---- Given entries
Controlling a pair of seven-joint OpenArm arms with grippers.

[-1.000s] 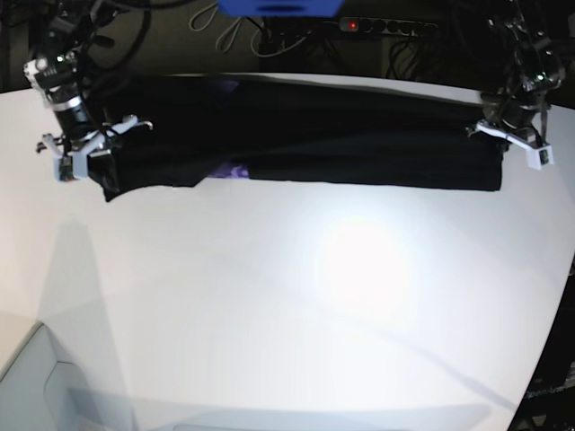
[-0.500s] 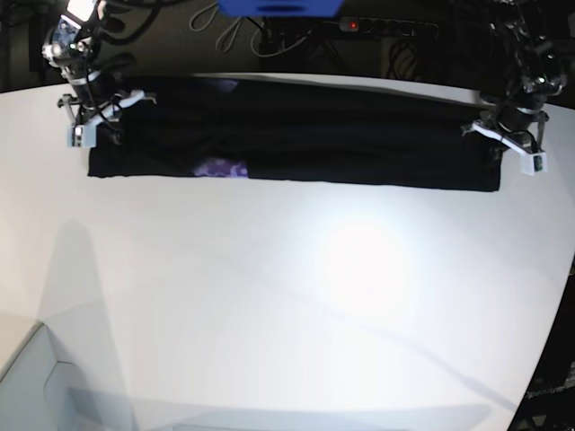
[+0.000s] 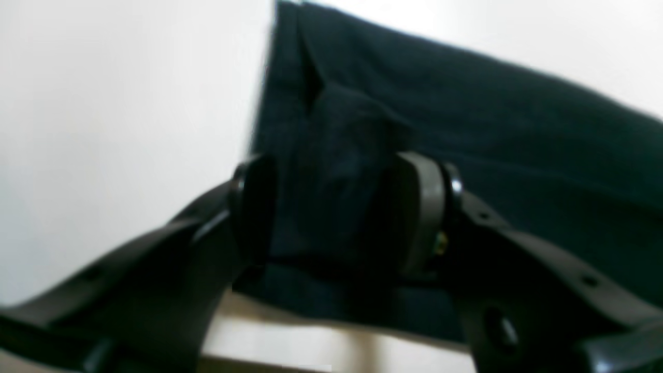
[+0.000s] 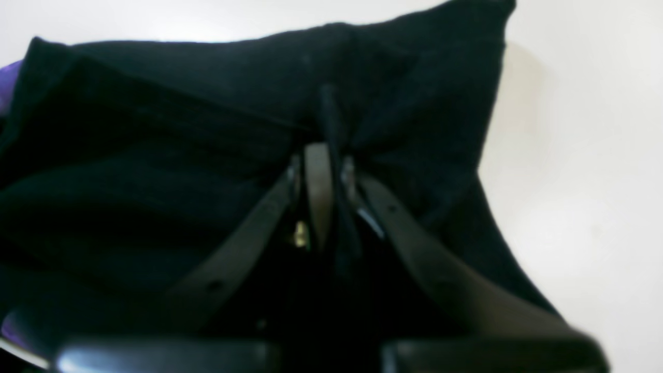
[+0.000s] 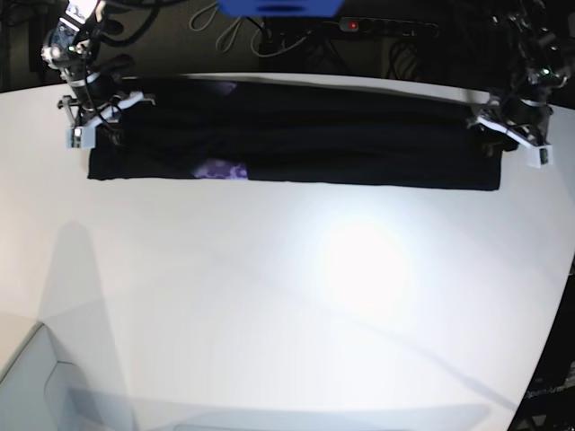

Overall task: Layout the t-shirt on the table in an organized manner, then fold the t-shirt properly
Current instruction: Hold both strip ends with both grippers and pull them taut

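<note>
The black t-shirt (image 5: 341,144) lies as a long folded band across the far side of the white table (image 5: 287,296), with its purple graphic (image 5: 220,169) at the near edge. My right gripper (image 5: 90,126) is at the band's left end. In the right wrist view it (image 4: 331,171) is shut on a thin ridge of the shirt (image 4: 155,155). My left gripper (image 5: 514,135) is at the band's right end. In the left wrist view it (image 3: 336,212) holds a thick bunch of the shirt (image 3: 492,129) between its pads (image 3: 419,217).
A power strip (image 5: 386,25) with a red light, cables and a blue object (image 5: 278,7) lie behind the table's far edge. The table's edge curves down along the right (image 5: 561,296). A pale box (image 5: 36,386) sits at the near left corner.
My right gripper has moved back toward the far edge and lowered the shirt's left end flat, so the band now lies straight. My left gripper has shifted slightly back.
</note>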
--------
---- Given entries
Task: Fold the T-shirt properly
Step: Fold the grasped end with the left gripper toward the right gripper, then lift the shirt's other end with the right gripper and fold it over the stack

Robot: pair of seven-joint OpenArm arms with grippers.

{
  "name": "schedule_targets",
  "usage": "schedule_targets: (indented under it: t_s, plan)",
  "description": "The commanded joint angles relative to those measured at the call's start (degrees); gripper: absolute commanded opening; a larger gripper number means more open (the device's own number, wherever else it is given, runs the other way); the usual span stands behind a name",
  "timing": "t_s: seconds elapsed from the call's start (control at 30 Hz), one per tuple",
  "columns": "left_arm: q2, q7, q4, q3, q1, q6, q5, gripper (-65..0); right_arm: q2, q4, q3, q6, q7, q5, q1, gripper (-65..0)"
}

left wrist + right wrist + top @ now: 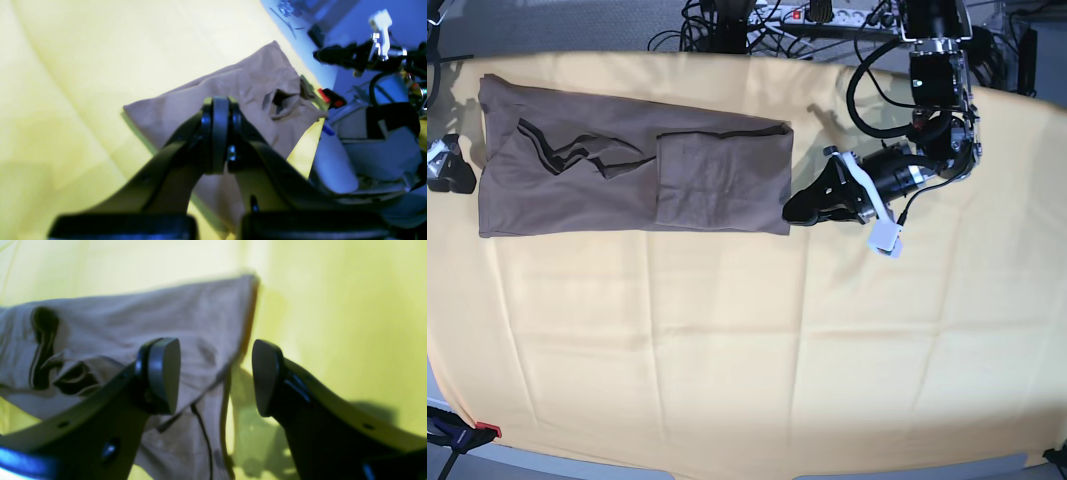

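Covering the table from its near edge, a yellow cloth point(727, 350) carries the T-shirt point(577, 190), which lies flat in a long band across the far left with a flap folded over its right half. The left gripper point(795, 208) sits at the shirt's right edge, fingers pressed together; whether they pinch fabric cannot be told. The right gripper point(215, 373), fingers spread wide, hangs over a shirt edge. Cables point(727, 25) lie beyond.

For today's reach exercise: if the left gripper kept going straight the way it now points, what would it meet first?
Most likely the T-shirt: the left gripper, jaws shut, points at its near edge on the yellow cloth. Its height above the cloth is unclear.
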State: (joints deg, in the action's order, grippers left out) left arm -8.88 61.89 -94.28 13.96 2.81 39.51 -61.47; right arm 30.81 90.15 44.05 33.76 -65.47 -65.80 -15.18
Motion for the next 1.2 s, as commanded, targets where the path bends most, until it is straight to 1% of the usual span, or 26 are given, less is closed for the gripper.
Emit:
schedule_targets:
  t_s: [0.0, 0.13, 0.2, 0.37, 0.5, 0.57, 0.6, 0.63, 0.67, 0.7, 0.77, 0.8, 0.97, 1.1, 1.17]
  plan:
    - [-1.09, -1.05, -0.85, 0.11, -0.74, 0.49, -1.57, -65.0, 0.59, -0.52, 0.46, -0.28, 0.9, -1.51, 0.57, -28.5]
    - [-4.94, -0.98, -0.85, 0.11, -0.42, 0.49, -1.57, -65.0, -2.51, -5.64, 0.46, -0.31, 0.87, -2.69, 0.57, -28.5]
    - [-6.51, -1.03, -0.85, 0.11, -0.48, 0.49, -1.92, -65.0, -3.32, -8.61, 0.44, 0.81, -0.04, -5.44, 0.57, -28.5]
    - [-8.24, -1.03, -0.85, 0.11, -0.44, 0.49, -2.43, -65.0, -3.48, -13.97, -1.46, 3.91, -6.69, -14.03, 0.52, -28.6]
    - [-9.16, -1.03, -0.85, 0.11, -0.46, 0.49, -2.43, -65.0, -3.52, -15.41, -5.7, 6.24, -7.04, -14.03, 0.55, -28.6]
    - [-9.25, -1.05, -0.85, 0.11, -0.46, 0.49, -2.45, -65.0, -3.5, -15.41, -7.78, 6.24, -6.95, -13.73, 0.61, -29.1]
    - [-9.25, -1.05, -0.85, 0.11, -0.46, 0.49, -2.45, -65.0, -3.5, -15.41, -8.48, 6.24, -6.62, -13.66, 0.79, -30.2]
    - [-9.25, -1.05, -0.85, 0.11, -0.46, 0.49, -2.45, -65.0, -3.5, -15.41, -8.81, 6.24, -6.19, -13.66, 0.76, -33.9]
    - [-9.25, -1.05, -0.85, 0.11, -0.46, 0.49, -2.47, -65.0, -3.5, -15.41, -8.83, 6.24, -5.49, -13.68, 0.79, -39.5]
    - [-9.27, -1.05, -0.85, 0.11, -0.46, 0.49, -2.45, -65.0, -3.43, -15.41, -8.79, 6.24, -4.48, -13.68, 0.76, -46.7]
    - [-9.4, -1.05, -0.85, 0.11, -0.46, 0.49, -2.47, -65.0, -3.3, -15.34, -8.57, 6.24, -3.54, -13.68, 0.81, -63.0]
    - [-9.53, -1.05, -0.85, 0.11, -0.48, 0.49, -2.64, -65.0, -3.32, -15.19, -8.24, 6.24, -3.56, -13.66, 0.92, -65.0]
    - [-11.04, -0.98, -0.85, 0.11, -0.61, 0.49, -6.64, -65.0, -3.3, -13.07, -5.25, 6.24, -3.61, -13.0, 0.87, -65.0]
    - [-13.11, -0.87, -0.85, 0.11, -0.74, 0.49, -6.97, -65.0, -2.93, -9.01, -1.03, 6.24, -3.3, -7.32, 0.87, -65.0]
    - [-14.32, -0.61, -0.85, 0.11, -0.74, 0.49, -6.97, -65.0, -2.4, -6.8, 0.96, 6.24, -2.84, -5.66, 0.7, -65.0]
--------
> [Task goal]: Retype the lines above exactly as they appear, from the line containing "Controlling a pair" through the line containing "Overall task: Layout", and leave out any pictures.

> [Response to this exercise]:
Controlling a pair of seven-joint OpenArm arms with grippers.

[-1.000s] 
[-0.500s] 
[+0.000s] 
[+0.000s] 
[+0.000s] 

Overall task: Layout the t-shirt on the table in an organized manner, then fold the t-shirt properly

No further output is needed for this exercise.